Pod zamkiem są dwie chałupki Podzamczem nazwane. Pierwsza na południe, w której mieszka Stanisław Borkowski rymarz. Z niej robi dzień w tydzień piechotą. Do niej wchodząc są drzwi sosnowe do sieni stare na zawiasach i hakach żelaznych z zaporą z sieni. Powała nad sienią kawałkiem z dylów ułożona, podłogi nie masz. Przy drzwiach do izby jest komin z ziemi w brożyny stawiany, gliną oblepiony, nad dach wywiedziony. Z sieni na prawą rękę jest izba do której drzwi na zawiasach i hakach żelaznych z wrzeciądzami żelaznymi dwoma, skoblami zaś sześć. Przy drzwiach kominek z kapą gliną oblepioną. Piec kamienny. Sabatnik do pieczenia chleba. Okien dwa, szyb okrągłych w drewno osadzonych, lecz połowa wytłuczonych, a tylko zalepionych. Powała cała, podłoga zaś tylko w kawałkiem z dylów dartych ułożone. Z izby drzwi do komory sosnowe na zawiasie i haku jednym żelaznym. Drugi zawias ułamany, haka nie masz. Powała nad komorą z dylów dartych ułożona. Z tej komory drzwi sosnowe na dwór na biegunach drewnianych z zaporą z komory. Nad tym budynkiem dach gontami był podbity, teraz wcale zrujnowany, nad połową sieni nie masz dachu.

Druga chałupka.

Na wchód Słońca letni, w której teraz mieszka Piotr Bykowicz i robi dla zamku dzień w tydzień piechotą. Do tej chałupki sień do której drzwi z dylów dartych na biegunach drewnianych z wrzeciądzem kręconym i skoblami dwoma żelaznymi. Powały ani podłogi w sieni nie masz, tylko komin przy drzwiach do izby w brożyny stawiany, gliną oblepiony, nad dach wywiedziony.
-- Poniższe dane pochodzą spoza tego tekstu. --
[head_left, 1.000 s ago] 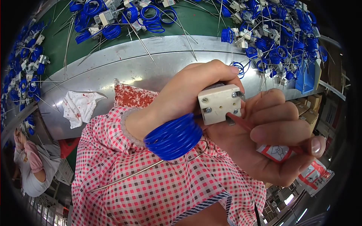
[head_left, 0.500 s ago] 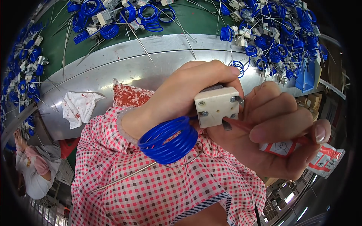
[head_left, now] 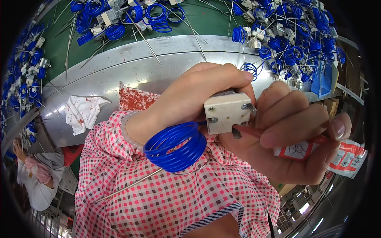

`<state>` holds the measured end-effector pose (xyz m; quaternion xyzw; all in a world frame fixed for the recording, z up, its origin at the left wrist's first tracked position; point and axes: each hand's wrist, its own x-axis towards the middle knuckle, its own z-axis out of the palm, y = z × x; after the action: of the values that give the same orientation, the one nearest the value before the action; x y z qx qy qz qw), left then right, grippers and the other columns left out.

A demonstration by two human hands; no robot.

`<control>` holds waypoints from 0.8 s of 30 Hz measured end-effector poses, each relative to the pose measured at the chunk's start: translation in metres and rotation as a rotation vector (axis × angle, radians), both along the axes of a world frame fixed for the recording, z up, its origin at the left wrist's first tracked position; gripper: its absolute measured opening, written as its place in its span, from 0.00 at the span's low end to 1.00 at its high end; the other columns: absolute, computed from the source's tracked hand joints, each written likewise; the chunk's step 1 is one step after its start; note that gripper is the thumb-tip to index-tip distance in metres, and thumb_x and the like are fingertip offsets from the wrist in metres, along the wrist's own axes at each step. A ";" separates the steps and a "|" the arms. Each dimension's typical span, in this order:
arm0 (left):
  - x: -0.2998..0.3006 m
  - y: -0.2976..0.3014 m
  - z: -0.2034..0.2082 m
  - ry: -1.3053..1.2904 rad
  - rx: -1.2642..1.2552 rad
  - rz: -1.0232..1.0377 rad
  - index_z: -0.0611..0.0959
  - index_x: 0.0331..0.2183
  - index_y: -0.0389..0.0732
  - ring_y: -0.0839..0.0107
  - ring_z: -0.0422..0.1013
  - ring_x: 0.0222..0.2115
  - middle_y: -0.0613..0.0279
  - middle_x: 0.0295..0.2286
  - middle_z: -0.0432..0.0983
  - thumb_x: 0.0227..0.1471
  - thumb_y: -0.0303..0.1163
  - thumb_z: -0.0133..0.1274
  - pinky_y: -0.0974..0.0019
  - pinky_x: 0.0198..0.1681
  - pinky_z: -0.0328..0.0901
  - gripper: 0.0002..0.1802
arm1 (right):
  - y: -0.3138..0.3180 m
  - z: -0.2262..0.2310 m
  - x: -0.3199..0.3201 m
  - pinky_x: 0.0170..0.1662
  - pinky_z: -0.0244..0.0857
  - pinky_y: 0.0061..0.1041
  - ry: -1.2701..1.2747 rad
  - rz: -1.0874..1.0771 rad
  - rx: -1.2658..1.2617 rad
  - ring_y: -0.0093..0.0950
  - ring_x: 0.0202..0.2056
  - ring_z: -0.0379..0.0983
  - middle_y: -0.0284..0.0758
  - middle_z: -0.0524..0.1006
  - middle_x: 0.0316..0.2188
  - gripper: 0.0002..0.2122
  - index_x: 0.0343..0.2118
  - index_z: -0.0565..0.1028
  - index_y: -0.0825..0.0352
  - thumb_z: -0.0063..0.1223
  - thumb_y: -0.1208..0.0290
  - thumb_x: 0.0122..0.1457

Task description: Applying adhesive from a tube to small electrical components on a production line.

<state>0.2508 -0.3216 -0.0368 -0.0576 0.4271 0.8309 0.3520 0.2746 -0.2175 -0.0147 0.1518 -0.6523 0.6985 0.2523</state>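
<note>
In my left hand [head_left: 194, 85] is a capillary thermostat with a cream-coloured block [head_left: 227, 115], its fingers closed around the back and sides. The block's screwed face and bent metal terminals are turned toward me. From it hangs a blue capillary coil [head_left: 174, 148], with a thin metal probe [head_left: 131, 184] trailing below across the checked sleeve and apron. My right hand [head_left: 293, 123] is closed on a red-and-white squeeze tube [head_left: 349, 158]. The tube's reddish pointed nozzle [head_left: 250, 133] reaches the block's lower edge beside a screw and terminal; whether it touches there, I cannot tell.
Piles of blue-coiled thermostats [head_left: 281, 35] lie at far right, far left and back on the green surface [head_left: 202, 20]. A stained white cloth [head_left: 83, 113] and a red-smeared cloth [head_left: 137, 98] rest on the metal edge. Another person [head_left: 37, 178] sits at left.
The right hand and tube have tilted slightly, with the tube's far end moving up and right. The left hand, block and coil have shifted only a little.
</note>
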 end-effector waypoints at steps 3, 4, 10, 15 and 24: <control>-0.002 0.000 -0.002 0.002 0.011 -0.029 0.77 0.19 0.36 0.81 0.65 0.17 0.65 0.16 0.70 0.49 0.39 0.42 0.75 0.19 0.60 0.18 | -0.001 0.000 -0.001 0.15 0.49 0.19 -0.042 -0.030 -0.027 0.20 0.09 0.50 0.31 0.62 0.09 0.12 0.37 0.62 0.69 0.31 0.66 0.56; -0.002 -0.001 -0.004 0.002 0.015 -0.040 0.77 0.20 0.36 0.80 0.65 0.18 0.64 0.16 0.70 0.49 0.38 0.42 0.75 0.19 0.60 0.18 | 0.000 0.000 -0.001 0.15 0.49 0.19 -0.043 -0.030 -0.027 0.20 0.09 0.50 0.31 0.62 0.09 0.12 0.37 0.62 0.69 0.31 0.66 0.56; -0.006 -0.002 -0.010 0.008 0.040 -0.102 0.77 0.20 0.35 0.80 0.66 0.18 0.64 0.17 0.70 0.49 0.38 0.42 0.75 0.20 0.61 0.17 | 0.010 -0.005 -0.017 0.14 0.50 0.19 0.096 0.274 -0.037 0.20 0.08 0.50 0.32 0.62 0.08 0.12 0.37 0.62 0.69 0.31 0.66 0.55; -0.011 -0.005 -0.019 -0.113 0.144 -0.183 0.76 0.20 0.35 0.79 0.67 0.19 0.64 0.18 0.71 0.49 0.38 0.43 0.75 0.21 0.62 0.17 | 0.007 -0.008 -0.006 0.13 0.50 0.19 0.042 0.068 0.023 0.20 0.08 0.51 0.32 0.63 0.10 0.13 0.37 0.61 0.70 0.30 0.66 0.55; -0.016 -0.003 -0.032 -0.232 0.323 -0.283 0.76 0.22 0.35 0.76 0.69 0.19 0.60 0.20 0.72 0.49 0.39 0.44 0.74 0.20 0.65 0.16 | -0.001 -0.020 -0.018 0.13 0.48 0.19 0.255 0.095 -0.282 0.20 0.09 0.49 0.30 0.62 0.10 0.16 0.37 0.63 0.73 0.28 0.63 0.57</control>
<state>0.2349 -0.3242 -0.0688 -0.0352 0.2491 0.8186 0.5163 0.2567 -0.2183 -0.0346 0.2328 -0.5029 0.7692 0.3182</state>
Z sieni na prawą rękę jest izba, do której drzwi sosnowe listwowane na biegunach drewnianych z wrzeciądzem kręconym i ze skoblami dwoma żelaznymi.
Ulica Podzamcze w Przedborzu


Przy drzwiach w izbie kominek z kapą gliną wylepianą. Piec kamienny. Okno jedno szyb okrągłych w drewno osadzonych. Podłogi nie masz. Powała z dylów dartych ułożona. Z izby drzwi do komory sosnowe listwowane na biegunach drewnianych z wrzeciądzem kręconym i skoblami dwoma żelaznymi. Powała nad komorą cała. Podłoga kawałkiem z dylów dartych ułożone. Z tej komory drzwi sosnowe na dwór na biegunach drewnianych z zaporą w komorze. Dach nad tym budyniem deskami podbity.

Stodoła.

Do tych chałup należąca do której wrota podwójne z dylów dartych z poręczą na biegunach u góry i u dołu drewnianych. Przy nich wrotni wrzeciądz kręcony ze skoblami dwoma żelaznymi do zamykania poręczy. Zapola w niej dwoje. Dach deskami pobity. Była przy tej stodole druga, ale przez wicher w roku teraźniejszym obalona.